_Task instructions_. Would you retype the listing below word for word, without any of its pictures?
※ ※ ※
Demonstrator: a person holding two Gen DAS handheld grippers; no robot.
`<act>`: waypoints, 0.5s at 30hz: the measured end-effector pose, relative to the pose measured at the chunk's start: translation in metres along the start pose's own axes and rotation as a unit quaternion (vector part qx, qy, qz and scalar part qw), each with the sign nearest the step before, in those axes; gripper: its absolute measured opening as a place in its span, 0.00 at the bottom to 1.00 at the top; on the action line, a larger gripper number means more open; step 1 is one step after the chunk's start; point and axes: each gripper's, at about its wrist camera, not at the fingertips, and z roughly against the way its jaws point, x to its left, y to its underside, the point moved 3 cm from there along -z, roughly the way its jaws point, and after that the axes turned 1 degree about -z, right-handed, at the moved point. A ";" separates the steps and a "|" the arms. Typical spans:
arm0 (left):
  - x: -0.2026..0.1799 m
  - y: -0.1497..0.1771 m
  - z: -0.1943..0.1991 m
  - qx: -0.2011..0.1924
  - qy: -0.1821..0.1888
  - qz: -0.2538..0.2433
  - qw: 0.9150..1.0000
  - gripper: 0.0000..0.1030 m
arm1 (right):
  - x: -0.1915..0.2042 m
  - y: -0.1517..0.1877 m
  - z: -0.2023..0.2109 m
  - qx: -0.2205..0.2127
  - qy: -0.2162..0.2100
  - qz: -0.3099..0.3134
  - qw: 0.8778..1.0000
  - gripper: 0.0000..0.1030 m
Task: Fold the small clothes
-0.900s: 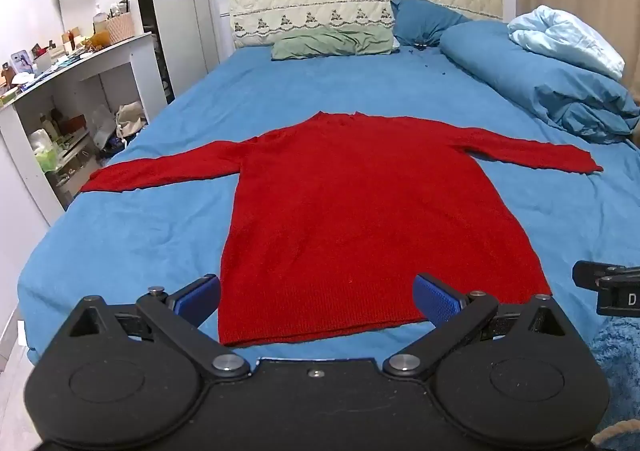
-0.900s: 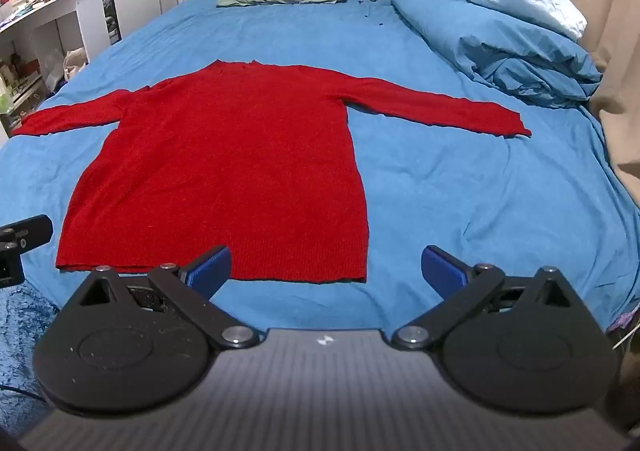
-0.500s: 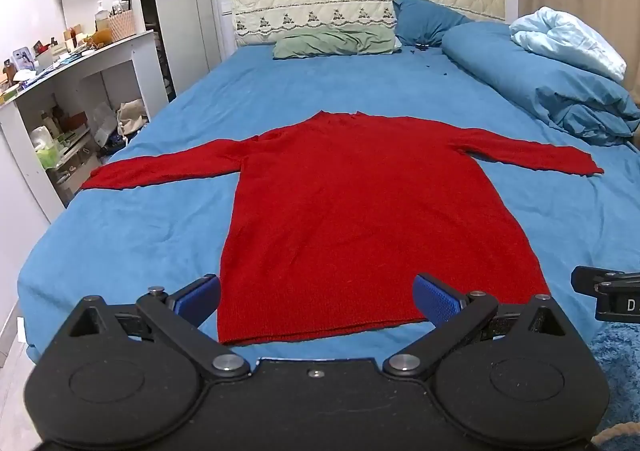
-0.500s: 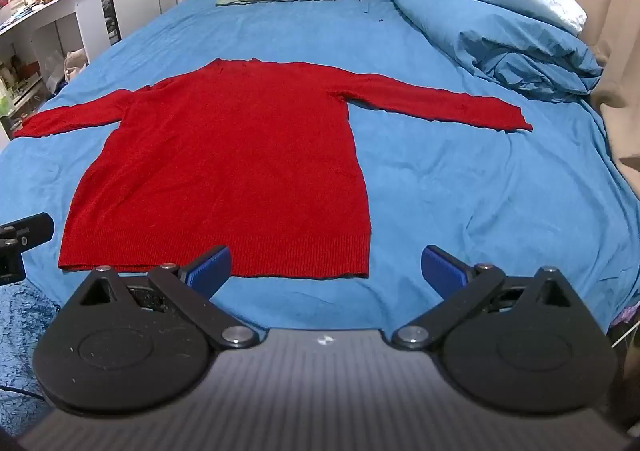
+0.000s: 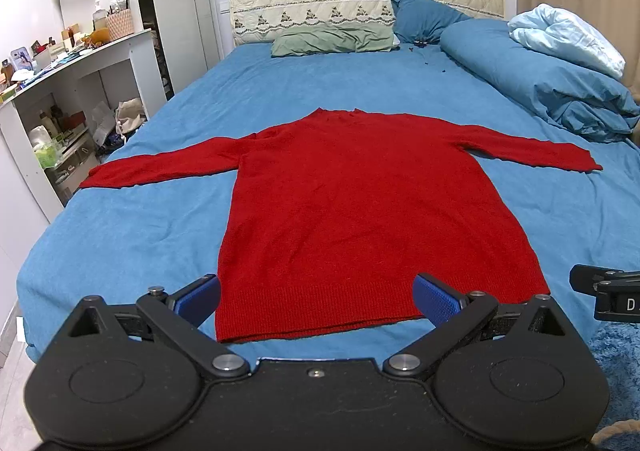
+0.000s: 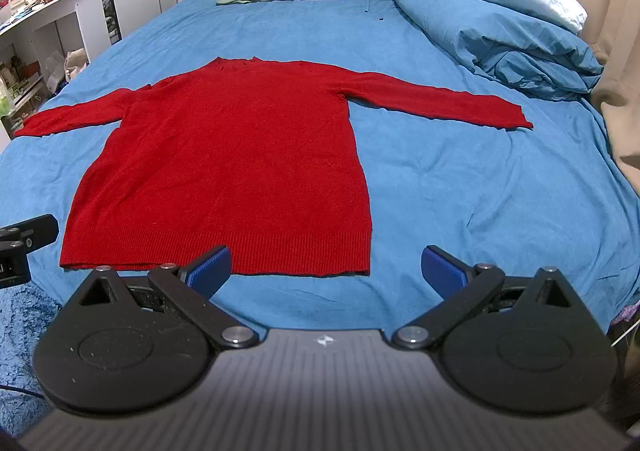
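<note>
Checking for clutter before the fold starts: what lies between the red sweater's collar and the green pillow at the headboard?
Only bare blue bedsheet lies between the red sweater and the green pillow; both wrist views show it.

The left gripper (image 5: 316, 297) tilts forward and down, its two blue-padded fingers (image 5: 198, 297) spread as wide as they go with nothing between them. The right gripper (image 6: 326, 271) is angled down the same way, its blue pads (image 6: 444, 275) equally far apart and bare. Neither touches anything. The two sit side by side: the right one's black tip shows at the edge of the left view, and the left one's at the edge of the right view
</note>
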 end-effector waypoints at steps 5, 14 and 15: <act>0.000 0.000 0.000 -0.001 0.000 0.001 1.000 1.00 | 0.000 0.000 0.000 0.000 0.000 0.000 1.000 1.00; 0.000 -0.001 0.001 -0.001 0.001 0.002 1.000 1.00 | 0.000 -0.001 0.001 0.001 0.000 -0.001 1.000 1.00; 0.000 -0.001 0.001 -0.002 0.002 0.002 1.000 1.00 | 0.001 -0.001 0.001 0.001 0.000 -0.001 1.000 1.00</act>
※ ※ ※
_Output_.
Demonstrator: a person holding two Gen DAS handheld grippers; no robot.
`<act>`: waypoints, 0.5s at 30hz: the measured end-effector pose, relative to the pose measured at the chunk's start: translation in metres along the start pose's own axes and rotation as a unit quaternion (vector part qx, qy, qz and scalar part qw), each with the sign nearest the step before, in those axes; gripper: its absolute measured opening as a place in its span, 0.00 at the bottom to 1.00 at the top; on the action line, a larger gripper number means more open; step 1 is one step after the chunk's start; point and axes: each gripper's, at about its wrist camera, not at the fingertips, and z roughly against the way its jaws point, x to its left, y to its underside, the point moved 3 cm from there along -z, roughly the way its jaws point, and after that the axes turned 1 degree about -z, right-handed, at the moved point. A ";" separates the steps and a "|" the arms. Typical spans:
arm0 (left):
  - x: -0.2026..0.1799 m
  - y: -0.1497..0.1771 m
  - z: -0.1943..0.1991 m
  - qx: -0.2011..0.1924
  - qy: -0.1821..0.1888
  - qz: -0.2538..0.2433
  - qw: 0.9150..1.0000
  - gripper: 0.0000..0.1030 m
arm1 (right):
  - x: -0.1915..0.2042 m
  - y: -0.1517..0.1877 m
  - z: -0.2023..0.2109 m
  - qx: -0.2205..0.2127
  - qy: -0.2162..0.2100
  - qz: -0.3099..0.3134
  - qw: 0.8778..1.0000
  - gripper: 0.0000..0.1030 m
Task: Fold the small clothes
-0.900s: 
-0.900s: 
-0.500s: 
-0.500s: 
+0.000s: 
+0.000s: 
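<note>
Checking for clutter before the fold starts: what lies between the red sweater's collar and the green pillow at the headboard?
Only bare blue bedsheet lies between the red sweater and the green pillow; both wrist views show it.

The left gripper (image 5: 316, 297) tilts forward and down, its two blue-padded fingers (image 5: 198, 297) spread as wide as they go with nothing between them. The right gripper (image 6: 326, 271) is angled down the same way, its blue pads (image 6: 444, 275) equally far apart and bare. Neither touches anything. The two sit side by side: the right one's black tip shows at the edge of the left view, and the left one's at the edge of the right view
</note>
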 end-effector waypoints at steps 5, 14 and 15: <act>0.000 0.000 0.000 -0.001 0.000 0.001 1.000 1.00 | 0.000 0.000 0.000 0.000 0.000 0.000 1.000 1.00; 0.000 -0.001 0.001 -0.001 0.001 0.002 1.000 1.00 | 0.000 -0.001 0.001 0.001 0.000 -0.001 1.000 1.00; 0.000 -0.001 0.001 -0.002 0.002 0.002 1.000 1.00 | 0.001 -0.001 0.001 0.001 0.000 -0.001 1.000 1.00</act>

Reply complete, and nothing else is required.